Think of your form as a chat with a complete stranger who just visited your booth at a convention. Would you ask them "Hey, what's your phone number, and when should I call you?" or "When's your birthday?"
Save those questions for a first date, and only ask the minimum number of questions necessary, namely those that will get them into your database and help you identify them when they come back.
The quickest and easiest data to get from a new visitor to your website is:
- Full name, because everyone has one and they're used to giving it out
- Email address, which is basically the currency of the Internet
The more valuable the offer, the more information the visitor will be willing to share. To get that initial form filled out, stick to the basics and make all of the fields required.
Three or four form fields is usually the most you can effectively include in a top-of-the-funnel form. If you're giving away a physical product (like a free sample) then you can ask for more detailed info.
What information should I avoid putting in top-of-the-funnel forms?
Once they're familiar with your business and the value you offer, they'll be comfortable providing more information in exchange for your content.
However, violating that trust, or looking like you're going to, will prevent you from building that relationship. Building trust includes letting them know what contact to expect from you (e.g. weekly blog digests or occasional offers), but also not scaring them off with certain types of questions.
Be sure to avoid these kinds of errors:
- Junk Mail Alert - Avoid fields that makes it look like you'll send them tons of annoying junk mail, like a full mailing address. If you need location data, at least leave off the street address. People will more freely give out their city and state than they will their own mailing address. The only exception is if you're mailing them a free product; if so, state that clearly in the form.
- Telemarketer Alert - On a top-of-the-funnel offer form, fields like phone number, best time to call, and permission to call are overkill. They barely know you, and may worry that you will call them until they have to block your phone number and report you to the FCC. Save the phone number field for larger offers further down the funnel that required actual contact, like a sales consultation or product demo. If you have to request a phone number, at least make it a non-required field.
- Getting Too Personal - Personal information should be avoided is most cases (at first). Do you really need to know their age? You can ask, but if the field isn't required many will leave it blank, and if it is required (or if there are too many fields), many will avoid filling out the form altogether. You can often get this information by turning on demographics tracking in Google Analytics rather than asking them directly.
There are always exceptions, but as a general rule, don't ask if you don't have to know. To create that perfect top-of-the-funnel form, think about what you need from your site visitor in order to track them when they return and reach them with future offers.
At this stage, your primary goal is to get them into your database.

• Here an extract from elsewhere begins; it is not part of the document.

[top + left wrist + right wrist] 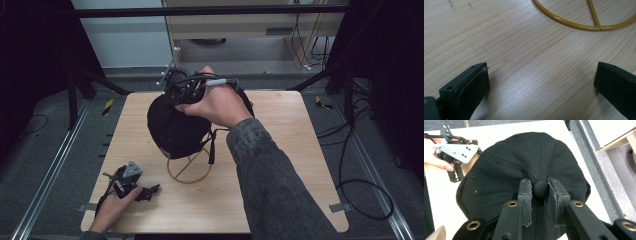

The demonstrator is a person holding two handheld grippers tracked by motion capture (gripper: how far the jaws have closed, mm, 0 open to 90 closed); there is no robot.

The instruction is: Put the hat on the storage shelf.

Inbound Marketing versus Outbound Marketing
If you practice Inbound Marketing instead of Outbound Marketing, your primary goal is to build a relationship with your ideal customers and nurture them down your sales funnel.
Armed with their names and email addresses, you can send your leads targeted emails letting them know about your other offers, but here's where it gets good... when they return to download the next offer, you can ask for more (pertinent) info.
Do this bit by bit until you have a full picture of who they are and what they need. Then, you can begin to classify these visitors as qualified leads and guide them to your more valuable offers such as case studies, webinars and eventually free consultations and quotes for services. We use the closed-loop marketing software HubSpot to do this in a strategic manner for ourselves and our clients!